Geçtiğimiz günlerde çarşı merkezinde Dörtyol ve İnönü Caddesi’nde gezerken ‘’pardon yürümeye çalışırken’’ bebek pusetiyle bebeğiyle kaldırımda zar zor benim gibi yürümeye çalışan bir annenin, ‘’Kaldırımlardaki bu işgaller nedeniyle çarşıda küçük bebeğimizle alışverişe çıkamaz oldum. Birileri bu duruma son vermeli’’ serzenişine şahit oldum.
Bu anne serzenişinde sonuna kadar haklı. Nasıl olmasın ki; Kentin merkezini oluşturan bulvar, cadde ve sokaklar adeta işgal altında. Kaldırım üzerine masa ve sandalyeyi atanlarımı, trafik ışıklarının altında yer alan yaya geçitlerinin üzerine seyyar tablasını koyanlarımı ne ararsanız var. Anlayacağınız işgal konusunda çarşıda yok yok.
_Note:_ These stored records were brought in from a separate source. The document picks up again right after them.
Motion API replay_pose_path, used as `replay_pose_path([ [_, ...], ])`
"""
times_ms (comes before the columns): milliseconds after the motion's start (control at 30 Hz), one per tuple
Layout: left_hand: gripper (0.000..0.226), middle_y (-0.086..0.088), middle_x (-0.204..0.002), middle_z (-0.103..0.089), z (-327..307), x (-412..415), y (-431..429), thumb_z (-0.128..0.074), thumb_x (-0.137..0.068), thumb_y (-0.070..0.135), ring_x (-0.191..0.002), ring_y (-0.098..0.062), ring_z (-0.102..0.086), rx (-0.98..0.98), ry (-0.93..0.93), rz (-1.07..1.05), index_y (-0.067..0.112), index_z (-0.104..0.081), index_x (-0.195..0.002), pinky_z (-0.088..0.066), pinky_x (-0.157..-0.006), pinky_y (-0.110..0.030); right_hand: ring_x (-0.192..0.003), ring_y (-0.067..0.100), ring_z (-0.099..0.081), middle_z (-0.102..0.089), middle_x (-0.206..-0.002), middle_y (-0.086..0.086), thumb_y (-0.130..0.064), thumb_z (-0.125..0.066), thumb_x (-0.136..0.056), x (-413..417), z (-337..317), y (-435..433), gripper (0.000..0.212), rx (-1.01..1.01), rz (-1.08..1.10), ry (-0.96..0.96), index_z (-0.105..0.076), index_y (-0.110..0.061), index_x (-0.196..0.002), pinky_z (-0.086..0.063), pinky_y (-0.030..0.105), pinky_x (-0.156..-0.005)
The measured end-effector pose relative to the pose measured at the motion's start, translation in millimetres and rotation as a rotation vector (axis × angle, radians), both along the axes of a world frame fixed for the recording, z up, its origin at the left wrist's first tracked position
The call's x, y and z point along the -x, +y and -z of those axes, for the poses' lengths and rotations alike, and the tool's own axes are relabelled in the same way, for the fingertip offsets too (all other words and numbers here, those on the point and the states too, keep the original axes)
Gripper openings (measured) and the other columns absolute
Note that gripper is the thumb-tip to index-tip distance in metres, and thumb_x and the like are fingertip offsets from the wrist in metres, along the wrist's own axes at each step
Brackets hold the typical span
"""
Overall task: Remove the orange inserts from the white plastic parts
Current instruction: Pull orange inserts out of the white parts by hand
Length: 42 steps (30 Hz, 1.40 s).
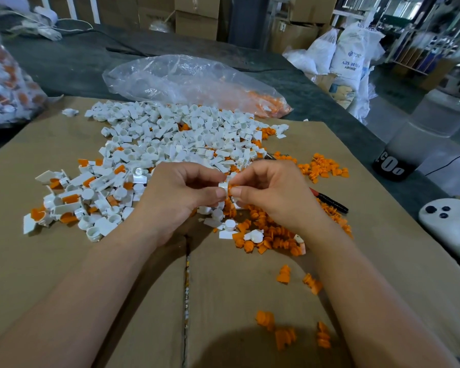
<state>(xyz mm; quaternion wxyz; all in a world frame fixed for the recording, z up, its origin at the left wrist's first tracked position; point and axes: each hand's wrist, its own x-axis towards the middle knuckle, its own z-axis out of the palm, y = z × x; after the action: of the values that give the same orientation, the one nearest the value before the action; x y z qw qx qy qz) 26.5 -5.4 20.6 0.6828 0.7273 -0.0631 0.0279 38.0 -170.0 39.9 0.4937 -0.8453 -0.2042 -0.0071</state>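
Two hands meet above the centre of the cardboard [64,274]. The left hand [175,200] pinches a white part [222,186] between thumb and forefinger. The right hand [274,195] pinches the orange insert [232,188] showing at that part's 3 o'clock side. Part and insert touch; the fingertips hide how deep the insert sits. Its long axis appears to run from 9 to 3 o'clock, so the pull would likely go toward 3 o'clock, with the left hand bracing. The right hand is nearer the insert. A stripped pile [175,128] lies at 12 o'clock, filled parts [69,200] at 9 o'clock, loose inserts [266,235] at 5 o'clock and a marker [329,201] at 3 o'clock.
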Motion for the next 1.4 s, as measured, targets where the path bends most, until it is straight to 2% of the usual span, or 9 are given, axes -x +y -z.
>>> replay_pose_path([
  [233,0.02,-0.001,-0.061,-0.069,-1,0,-1,-0.069,-0.057,0.015,-0.057,-0.008,-0.065,0.16,0.078,0.032,0.014,-0.07,-0.077,-0.052,-0.053,-0.016,-0.06,0.012,-0.066,-0.066,-0.068,0.005,0.002,-0.069,-0.075,1,1,2,0.014,-0.205,-0.015,0.126,-0.064,-0.011,-0.075,-0.056,0.021,-0.059],
  [333,0.023,0.0,-0.06,-0.068,-2,0,-1,-0.069,-0.056,0.018,-0.058,-0.008,-0.064,0.152,0.068,0.018,0.013,-0.069,-0.079,-0.055,-0.057,-0.019,-0.058,0.012,-0.065,-0.064,-0.066,0.008,0.003,-0.068,-0.076,0,3,3,0.014,-0.257,-0.026,0.15,-0.063,-0.01,-0.078,-0.055,0.021,-0.057],
  [567,0.022,-0.005,-0.064,-0.067,-6,-1,2,-0.066,-0.06,0.015,-0.06,-0.018,-0.066,0.335,0.161,0.046,0.007,-0.063,-0.08,-0.054,-0.05,-0.024,-0.08,0.017,-0.069,-0.069,-0.083,0.003,0.004,-0.064,-0.077,1,1,4,0.022,-0.257,-0.099,0.048,-0.066,-0.012,-0.091,-0.056,0.026,-0.076],
  [767,0.019,-0.011,-0.061,-0.067,-8,0,2,-0.067,-0.062,0.021,-0.054,-0.019,-0.067,0.354,0.208,0.062,0.004,-0.065,-0.071,-0.053,-0.046,-0.019,-0.074,0.007,-0.065,-0.066,-0.079,-0.002,0.004,-0.067,-0.074,1,3,5,0.027,-0.246,-0.05,-0.078,-0.066,-0.012,-0.096,-0.051,0.017,-0.069],
  [867,0.028,-0.014,-0.06,-0.066,-8,-1,0,-0.067,-0.06,0.024,-0.048,-0.017,-0.065,0.335,0.228,0.049,0.0,-0.064,-0.075,-0.051,-0.043,-0.018,-0.079,0.009,-0.063,-0.065,-0.083,-0.004,-0.001,-0.069,-0.075,2,4,7,0.023,-0.17,-0.012,-0.181,-0.067,-0.021,-0.085,-0.052,0.021,-0.071],
  [1067,0.027,-0.012,-0.056,-0.066,-5,-2,-2,-0.065,-0.063,0.027,-0.043,-0.015,-0.061,0.286,0.223,0.018,0.003,-0.06,-0.074,-0.046,-0.037,-0.017,-0.089,0.019,-0.066,-0.066,-0.095,0.001,-0.003,-0.063,-0.083,2,8,10,0.02,-0.138,-0.042,-0.075,-0.058,-0.021,-0.076,-0.055,0.035,-0.079],
  [1233,0.029,-0.011,-0.054,-0.065,-4,-1,-2,-0.067,-0.062,0.03,-0.042,-0.015,-0.061,0.228,0.189,-0.016,0.004,-0.058,-0.069,-0.046,-0.037,-0.018,-0.084,0.036,-0.064,-0.066,-0.085,0.013,0.0,-0.064,-0.081,0,8,7,0.019,-0.184,-0.09,0.02,-0.057,-0.016,-0.076,-0.053,0.051,-0.079],
  [1333,0.028,-0.008,-0.047,-0.06,-5,0,-3,-0.067,-0.061,0.033,-0.037,-0.014,-0.057,0.21,0.182,-0.044,0.007,-0.058,-0.065,-0.042,-0.034,-0.017,-0.074,0.013,-0.065,-0.065,-0.079,0.0,0.002,-0.067,-0.077,0,8,8,0.022,-0.239,-0.133,0.06,-0.057,-0.017,-0.08,-0.055,0.026,-0.07],
  [1400,0.028,-0.006,-0.044,-0.058,-7,0,-2,-0.067,-0.059,0.035,-0.035,-0.013,-0.054,0.204,0.176,-0.059,0.009,-0.058,-0.061,-0.04,-0.033,-0.016,-0.073,0.007,-0.064,-0.064,-0.083,-0.002,0.001,-0.07,-0.074,0,9,10,0.026,-0.276,-0.168,0.088,-0.058,-0.019,-0.085,-0.052,0.018,-0.068],
])
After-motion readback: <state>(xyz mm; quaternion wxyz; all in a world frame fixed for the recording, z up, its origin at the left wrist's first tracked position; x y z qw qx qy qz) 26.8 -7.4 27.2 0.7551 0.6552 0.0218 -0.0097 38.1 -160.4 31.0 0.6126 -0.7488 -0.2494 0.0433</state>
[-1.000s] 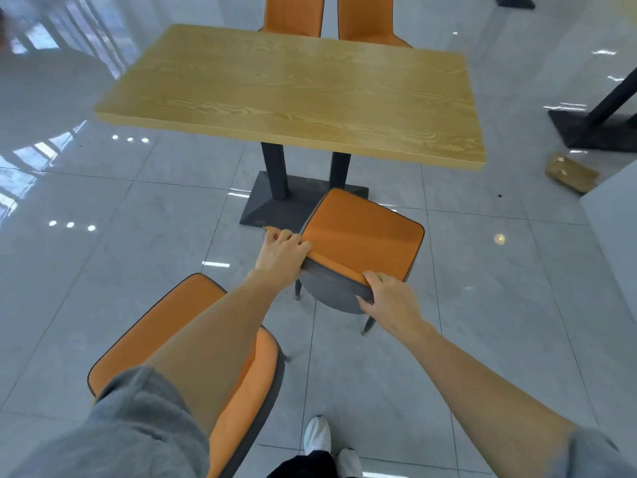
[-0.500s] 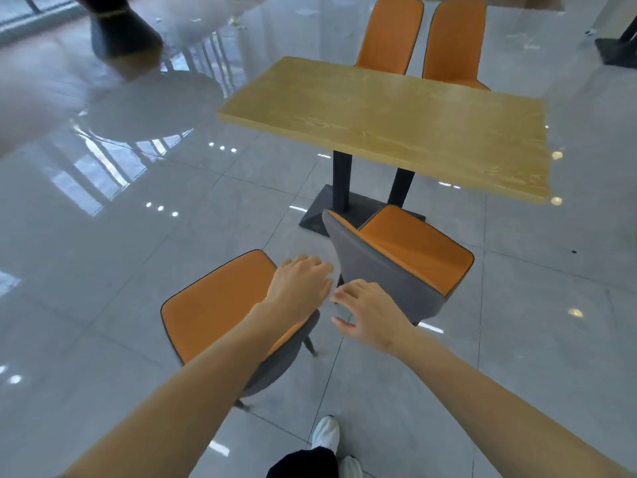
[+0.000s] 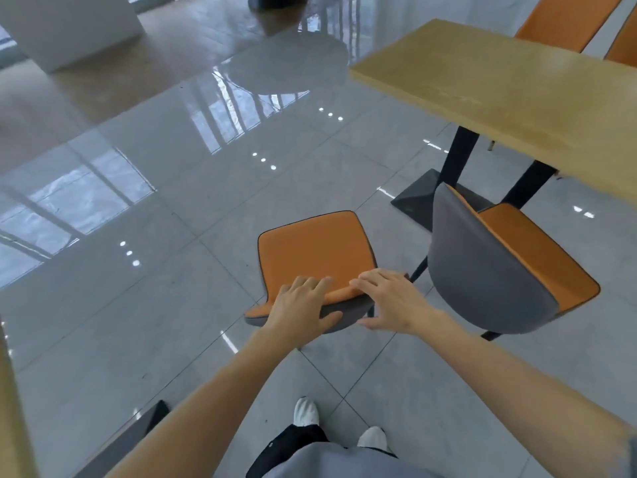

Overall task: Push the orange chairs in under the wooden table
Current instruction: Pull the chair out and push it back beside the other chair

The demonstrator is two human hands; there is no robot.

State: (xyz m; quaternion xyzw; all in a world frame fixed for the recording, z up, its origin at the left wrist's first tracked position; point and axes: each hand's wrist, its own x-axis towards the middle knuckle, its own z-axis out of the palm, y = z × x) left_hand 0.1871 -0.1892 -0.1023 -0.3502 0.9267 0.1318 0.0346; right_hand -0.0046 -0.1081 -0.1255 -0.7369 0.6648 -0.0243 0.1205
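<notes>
The wooden table (image 3: 517, 88) fills the upper right. One orange chair (image 3: 537, 257) with a grey back stands at its near edge, the seat partly under the top. A second orange chair (image 3: 313, 250) stands out on the floor to its left, apart from the table. My left hand (image 3: 300, 305) grips the top edge of this chair's backrest, fingers over the orange front and thumb on the grey back. My right hand (image 3: 389, 301) holds the same edge at its right corner. Two more orange chairs (image 3: 565, 19) stand on the table's far side.
The table's black legs rise from a dark base (image 3: 420, 198) just right of the held chair. A white block (image 3: 69, 25) stands at the far left. Another wooden edge (image 3: 13, 408) and a dark base (image 3: 138, 432) sit at lower left. My white shoes (image 3: 305, 410) are below.
Both hands let go of the right chair, which now sits closer to the table, and moved left onto the second chair's backrest. The view swung left.
</notes>
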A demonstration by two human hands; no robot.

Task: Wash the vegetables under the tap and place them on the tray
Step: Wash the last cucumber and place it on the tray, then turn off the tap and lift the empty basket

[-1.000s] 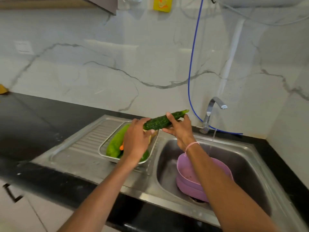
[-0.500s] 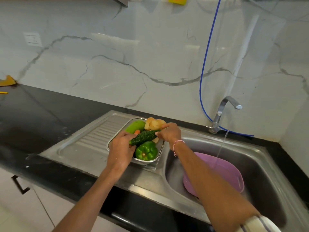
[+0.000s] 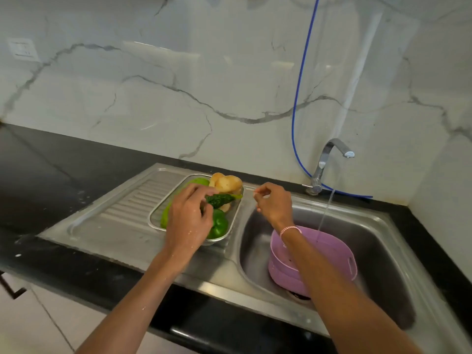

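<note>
The bitter gourd (image 3: pixel 221 199) lies on the tray (image 3: pixel 153 213), its long axis running from my left hand (image 3: pixel 187 221), which pinches one end, toward my right hand (image 3: pixel 273 203) (loosely curled, holding nothing) just past its tip; left is nearer.

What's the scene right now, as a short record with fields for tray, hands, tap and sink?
tray: on the drainboard, holds potatoes, green pepper, bitter gourd
left hand: grips one end of bitter gourd
right hand: empty, fingers loosely curled, above sink rim
tap: running into purple basket
sink: holds purple basket
</note>
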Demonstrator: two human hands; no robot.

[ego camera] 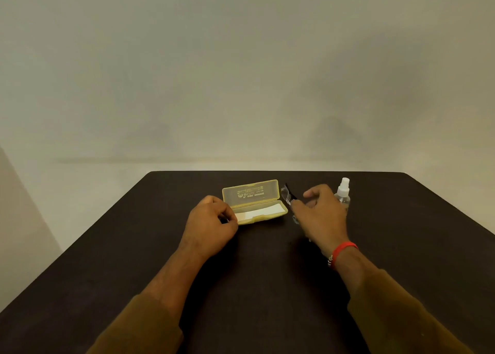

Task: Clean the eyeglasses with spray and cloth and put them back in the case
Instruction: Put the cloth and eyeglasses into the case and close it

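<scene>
Dark surface [254,273] with everything near the far edge. The yellow case [254,202] sits open, white cloth [261,214] inside, left hand [211,219] curled at its left end, fingers pinching the cloth's edge I think. Right hand [320,211] pinches the eyeglasses [288,196] just right of the case, beside the spray bottle [342,193]. Hold the frame, not the lenses, and steady the case while pulling the cloth out.

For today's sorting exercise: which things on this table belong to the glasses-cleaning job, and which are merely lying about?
Belong to the job:
eyeglasses, in the right hand
open yellow case
white cloth inside it
spray bottle

Lying about:
nothing visible; only the dark table
</scene>
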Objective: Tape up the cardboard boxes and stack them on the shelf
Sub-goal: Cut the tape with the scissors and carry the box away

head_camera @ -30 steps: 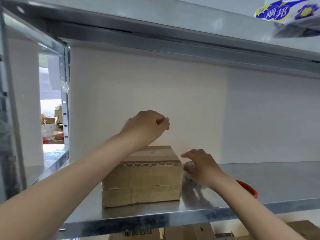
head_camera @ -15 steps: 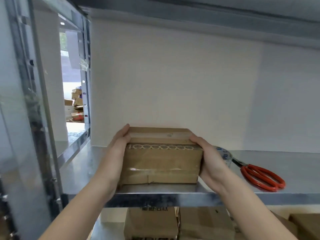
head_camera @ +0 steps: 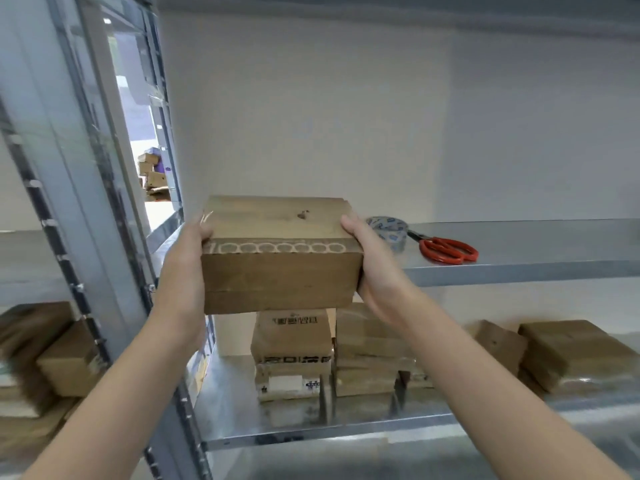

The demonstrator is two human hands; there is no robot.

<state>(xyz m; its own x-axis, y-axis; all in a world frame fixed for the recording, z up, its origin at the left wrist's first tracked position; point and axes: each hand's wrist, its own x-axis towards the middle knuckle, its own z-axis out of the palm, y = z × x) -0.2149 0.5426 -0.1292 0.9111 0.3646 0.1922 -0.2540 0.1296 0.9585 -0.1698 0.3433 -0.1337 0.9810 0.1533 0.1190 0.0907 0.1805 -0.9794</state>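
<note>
Two bare hands clamp a brown rectangular cardboard box (head_camera: 280, 268) between them, one at each end. The left hand (head_camera: 183, 271) presses its palm flat against the box's left end, its thumb hooked over the top edge. The right hand (head_camera: 377, 271) does the same at the right end, thumb lying on the top corner. The other fingers of both hands are hidden behind or under the box, so how far they curl cannot be told.

The box has a row of pale printed rings along the upper part of its near face and a small dark mark on its top. It is level, in front of the left end of the upper grey metal shelf (head_camera: 519, 271), and its lower edge shows below that shelf's front lip.

On the upper shelf, just right of the right hand, stands a roll of clear packing tape with blue print (head_camera: 389, 230). A pair of red-handled scissors (head_camera: 448, 250) lies flat beside it, blades pointing at the roll.

Below, the lower metal shelf (head_camera: 311, 438) carries two stacks of brown cardboard boxes (head_camera: 292, 351) directly under the held box, and more flat brown boxes (head_camera: 581, 358) well apart to the right. Left of the grey upright shelf post (head_camera: 104, 237), a neighbouring rack holds further blurred cardboard boxes (head_camera: 52, 358).
</note>
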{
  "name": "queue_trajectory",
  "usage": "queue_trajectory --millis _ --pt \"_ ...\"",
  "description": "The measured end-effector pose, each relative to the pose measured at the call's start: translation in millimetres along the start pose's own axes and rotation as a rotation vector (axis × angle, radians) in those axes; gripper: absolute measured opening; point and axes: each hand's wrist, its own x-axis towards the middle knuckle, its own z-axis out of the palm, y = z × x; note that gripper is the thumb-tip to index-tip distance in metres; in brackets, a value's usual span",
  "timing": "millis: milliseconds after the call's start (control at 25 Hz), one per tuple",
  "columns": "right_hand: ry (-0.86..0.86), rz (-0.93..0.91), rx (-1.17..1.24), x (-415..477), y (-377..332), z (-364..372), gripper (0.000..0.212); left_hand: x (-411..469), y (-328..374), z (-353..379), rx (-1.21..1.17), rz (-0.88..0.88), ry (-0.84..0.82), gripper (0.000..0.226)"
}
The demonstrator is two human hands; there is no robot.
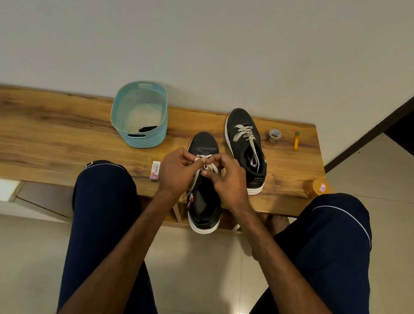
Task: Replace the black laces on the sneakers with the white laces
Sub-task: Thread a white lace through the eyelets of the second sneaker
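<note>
Sitting on the long wooden table (pixel 45 135), the teal woven plastic basket (pixel 147 140) is holding one small dark bundle (pixel 148 128), possibly the black laces, though it is too small to tell. Two black leather sneakers with white soles are lying on the table. The near sneaker (pixel 205 144) is overhanging the front edge between the person's knees. The far sneaker (pixel 242 119) is resting just beside it, already wearing a white lace (pixel 248 138). The left hand (pixel 176 171) is pinching the second white lace (pixel 208 167) at the near sneaker's eyelets, and the right hand (pixel 228 183) is pinching the same lace. One pink eraser box (pixel 155 170), one tape roll (pixel 274 135), one yellow tube (pixel 296 141) and one orange-lidded jar (pixel 316 188) are lying around them.
</note>
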Motion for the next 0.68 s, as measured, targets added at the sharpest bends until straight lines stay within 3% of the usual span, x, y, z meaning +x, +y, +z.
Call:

Kaldırımların üzerine atılan sandalye ve masalar nedeniyle inanın yayalara geçecek yer kalmıyor. Tüm bunların yanında araçların kaldırımlara gelişigüzel bir şekilde park etmeleri, dolmuşların yolcu kapma yarışı içerisinde olmaları çarşıdaki keşmekeşliği daha çok artırıyor.
Görme engelli vatandaşların yürümeleri için yapılan çizgilere masa sandalye konulması hatta araç park edilmesi insana ‘’yok artık dedirtiyor’’ ama maalesef bunlar yapılıyor.
Yaşanan bu keşmekeşliği herkes kanıksamış gibi. Arada sırada tepki koyanlar var ama onlarda azınlıkta kaldıkları için seslerini kısmak zorunda kalıyorlar.
Bu durumdan yazıma başladığım annenin serzenişinin yanında bir çok kişi muzdarip. Yerel yöneticilerin bir an önce konuya el atarak çarşı merkezinde yaşanan işgallere son vermesini bekliyorlar.